A logical value indicating if an interaction between x and m should be used to generate the outcome variable, y.

x_matrix

A numeric matrix of predictors in the true mediator and outcome mechanisms. x_matrix should not contain an intercept and no values should be NA.

z_matrix

A numeric matrix of covariates in the observation mechanism. z_matrix should not contain an intercept and no values should be NA.

c_matrix

A numeric matrix of covariates in the true mediator and outcome mechanisms. c_matrix should not contain an intercept and no values should be NA.

tolerance

A numeric value specifying when to stop estimation, based on the difference of subsequent log-likelihood estimates. The default is 1e-7.

max_em_iterations

A numeric value specifying when to stop estimation, based on the difference of subsequent log-likelihood estimates. The default is 1e-7.

em_method

A character string specifying which EM algorithm will be applied.
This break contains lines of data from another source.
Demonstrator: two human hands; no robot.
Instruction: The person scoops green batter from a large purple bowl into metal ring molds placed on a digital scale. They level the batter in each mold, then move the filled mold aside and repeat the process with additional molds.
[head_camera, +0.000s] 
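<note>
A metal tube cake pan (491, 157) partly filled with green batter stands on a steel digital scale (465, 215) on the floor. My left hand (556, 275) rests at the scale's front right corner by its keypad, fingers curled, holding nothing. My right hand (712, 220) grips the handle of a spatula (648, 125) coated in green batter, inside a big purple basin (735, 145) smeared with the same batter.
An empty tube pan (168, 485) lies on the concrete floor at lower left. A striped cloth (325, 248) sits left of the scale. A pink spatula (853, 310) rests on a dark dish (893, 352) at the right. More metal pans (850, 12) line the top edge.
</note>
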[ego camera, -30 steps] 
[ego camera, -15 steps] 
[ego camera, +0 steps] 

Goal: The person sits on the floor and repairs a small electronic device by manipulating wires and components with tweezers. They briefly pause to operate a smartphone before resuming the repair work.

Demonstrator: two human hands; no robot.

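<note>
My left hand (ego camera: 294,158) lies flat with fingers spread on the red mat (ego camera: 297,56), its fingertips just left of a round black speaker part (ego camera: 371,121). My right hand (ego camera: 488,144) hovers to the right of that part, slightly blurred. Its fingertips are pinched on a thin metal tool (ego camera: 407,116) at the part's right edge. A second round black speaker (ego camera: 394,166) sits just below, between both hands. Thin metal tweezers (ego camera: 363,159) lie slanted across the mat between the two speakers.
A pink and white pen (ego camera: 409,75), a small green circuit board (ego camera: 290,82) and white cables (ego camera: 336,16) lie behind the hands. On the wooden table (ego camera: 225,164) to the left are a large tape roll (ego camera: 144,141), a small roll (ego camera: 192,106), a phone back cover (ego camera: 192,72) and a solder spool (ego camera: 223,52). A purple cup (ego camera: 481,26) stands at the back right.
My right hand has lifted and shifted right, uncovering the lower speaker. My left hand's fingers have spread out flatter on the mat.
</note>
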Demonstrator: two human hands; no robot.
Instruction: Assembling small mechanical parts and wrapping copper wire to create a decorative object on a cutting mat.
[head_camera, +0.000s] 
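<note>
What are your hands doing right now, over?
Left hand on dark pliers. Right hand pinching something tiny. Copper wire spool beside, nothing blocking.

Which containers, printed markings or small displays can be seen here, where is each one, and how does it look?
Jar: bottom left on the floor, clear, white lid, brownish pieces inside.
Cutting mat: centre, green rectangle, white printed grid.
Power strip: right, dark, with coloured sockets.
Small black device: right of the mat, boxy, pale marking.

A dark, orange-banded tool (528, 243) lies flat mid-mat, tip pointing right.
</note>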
Options are "em", "squarem", or "pem". The default and recommended option is "squarem".

Value

COMMA_EM_bootstrap_SE returns a list with two elements: 1) bootstrap_df and 2) bootstrap_SE. bootstrap_df is a data frame containing COMMA_EM output for each bootstrap sample. bootstrap_SE is a data frame containing bootstrap standard error estimates for each parameter.

Examples

set.seed(20240709)
sample_size <- 2000

n_cat <- 2 # Number of categories in the binary mediator

# Data generation settings
x_mu <- 0
x_sigma <- 1
z_shape <- 1
c_shape <- 1

# True parameter values (gamma terms set the misclassification rate)
true_beta <- matrix(c(1, -2, .5), ncol = 1)
true_gamma <- matrix(c(1, 1, -.5, -1.5), nrow = 2, byrow = FALSE)
true_theta <- matrix(c(1, 1.5, -2, -.2), ncol = 1)

example_data <- COMMA_data(sample_size, x_mu, x_sigma, z_shape, c_shape,
                           interaction_indicator = FALSE,
                           outcome_distribution = "Bernoulli",
                           true_beta, true_gamma, true_theta)
                           
beta_start <- matrix(rep(1, 3), ncol = 1)
gamma_start <- matrix(rep(1, 4), nrow = 2, ncol = 2)
theta_start <- matrix(rep(1, 4), ncol = 1)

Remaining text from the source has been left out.